# Produce ARQMath runs

In this notebook, we will runs on the ARQMath-1, ARQMath-2, and ARQMath-3 topics to be submitted to [the ARQMath-3 competition][1].

 [1]: https://www.cs.rit.edu/~dprl/ARQMath/

In [1]:
! hostname

mir


In [2]:
%%capture
! pip install .[scm,evaluation]

In [3]:
from pathlib import Path
from re import sub

from pandas import DataFrame

def evaluate_run(basename: str) -> DataFrame:
    years = 2020, 2021
    measures = 'MAP', "nDCG'"
    labels = {"MAP": "map", "nDCG'": "ndcg"}
    formatters = {"MAP": lambda x: sub('%$', '', x),
                  "nDCG'": lambda x: sub(', .*', '', x)}

    rows = []
    for year in years:
        row = []
        year_directory = Path(f'submission{year}')
        for measure in measures:
            label = labels[measure]
            measure_file = f'{basename}.{label}_score'
            result_file = year_directory / measure_file
            with result_file.open('rt') as f:
                formatter = formatters[measure]
                result = f.read().rstrip('\r\n')
                result = formatter(result)
                result = float(result)
                row.append(result)
        rows.append(row)

    dataframe = DataFrame(rows, index=years, columns=measures)
    return dataframe

## The text format with no term similarities (baseline)
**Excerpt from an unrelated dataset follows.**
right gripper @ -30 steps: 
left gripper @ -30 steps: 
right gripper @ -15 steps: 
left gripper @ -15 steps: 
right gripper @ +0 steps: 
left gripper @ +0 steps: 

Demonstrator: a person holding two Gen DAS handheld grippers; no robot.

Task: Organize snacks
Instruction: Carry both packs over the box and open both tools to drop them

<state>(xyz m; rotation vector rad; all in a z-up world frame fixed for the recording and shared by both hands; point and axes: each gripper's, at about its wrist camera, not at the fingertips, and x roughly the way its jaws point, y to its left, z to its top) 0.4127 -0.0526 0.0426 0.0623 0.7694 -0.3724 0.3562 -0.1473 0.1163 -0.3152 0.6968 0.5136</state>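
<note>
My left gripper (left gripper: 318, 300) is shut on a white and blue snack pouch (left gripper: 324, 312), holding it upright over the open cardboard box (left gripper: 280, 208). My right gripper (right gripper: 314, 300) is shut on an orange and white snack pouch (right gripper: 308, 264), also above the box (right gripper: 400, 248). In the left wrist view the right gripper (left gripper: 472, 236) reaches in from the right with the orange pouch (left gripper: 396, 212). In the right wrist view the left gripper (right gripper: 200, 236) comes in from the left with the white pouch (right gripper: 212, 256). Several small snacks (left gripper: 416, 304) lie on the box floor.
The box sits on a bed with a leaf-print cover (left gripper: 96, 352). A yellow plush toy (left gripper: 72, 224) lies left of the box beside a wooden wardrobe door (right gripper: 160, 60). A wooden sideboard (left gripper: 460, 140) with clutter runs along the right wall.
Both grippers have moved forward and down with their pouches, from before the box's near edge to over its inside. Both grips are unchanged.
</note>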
As our baseline, we will use a vector space model that uses just text and does not model any term similarities.

In [4]:
%%capture
! make submission2020/SCM-task1-baseline_joint_text-text-auto-X.tsv
! make submission2021/SCM-task1-baseline_joint_text-text-auto-X.tsv
! make submission2022/SCM-task1-baseline_joint_text-text-auto-X.tsv

In [5]:
evaluate_run('SCM-task1-baseline_joint_text-text-auto-X')

Unnamed: 0,MAP,nDCG'
2020,1.15,0.137
2021,0.87,0.103


## Joint soft vector space models

First, we will produce runs using soft vector space models that jointly model both text and math. Information retrieval systems based on joint soft vector space models allow users to request math information using natural language and vise versa.

### The text + LaTeX format with no term similarities (baseline)

As a baseline, we will use a joint vector space model that uses text and LaTeX separated by special `[MATH]` and `[/MATH]` tokens, and does not model any term similarities.

In [6]:
%%capture
! make submission2020/SCM-task1-baseline_joint_text+latex-both-auto-X.tsv
! make submission2021/SCM-task1-baseline_joint_text+latex-both-auto-X.tsv
! make submission2022/SCM-task1-baseline_joint_text+latex-both-auto-X.tsv

In [7]:
evaluate_run('SCM-task1-baseline_joint_text+latex-both-auto-X')

Unnamed: 0,MAP,nDCG'
2020,3.3,0.222
2021,1.37,0.168


### The text + LaTeX format with non-positional `word2vec` embeddings

As an alternative run, we will use a joint soft vector space model that uses text and LaTeX separated by special `[MATH]` and `[/MATH]` tokens, and models term similarities based on semantic similarities using `word2vec` models without [positional weighting][1].

 [1]: https://github.com/MIR-MU/pine

In [8]:
%%capture
! make submission2020/SCM-task1-joint_word2vec-both-auto-A.tsv
! make submission2021/SCM-task1-joint_word2vec-both-auto-A.tsv
! make submission2022/SCM-task1-joint_word2vec-both-auto-A.tsv

In [9]:
evaluate_run('SCM-task1-joint_word2vec-both-auto-A')

Unnamed: 0,MAP,nDCG'
2020,3.36,0.247
2021,1.48,0.183


### The text + LaTeX format with positional `word2vec` embeddings

As another alternative run, we will use a joint soft vector space model that uses text and LaTeX separated by special `[MATH]` and `[/MATH]` tokens, and models term similarities based on semantic similarities using `word2vec` models with [positional weighting][1].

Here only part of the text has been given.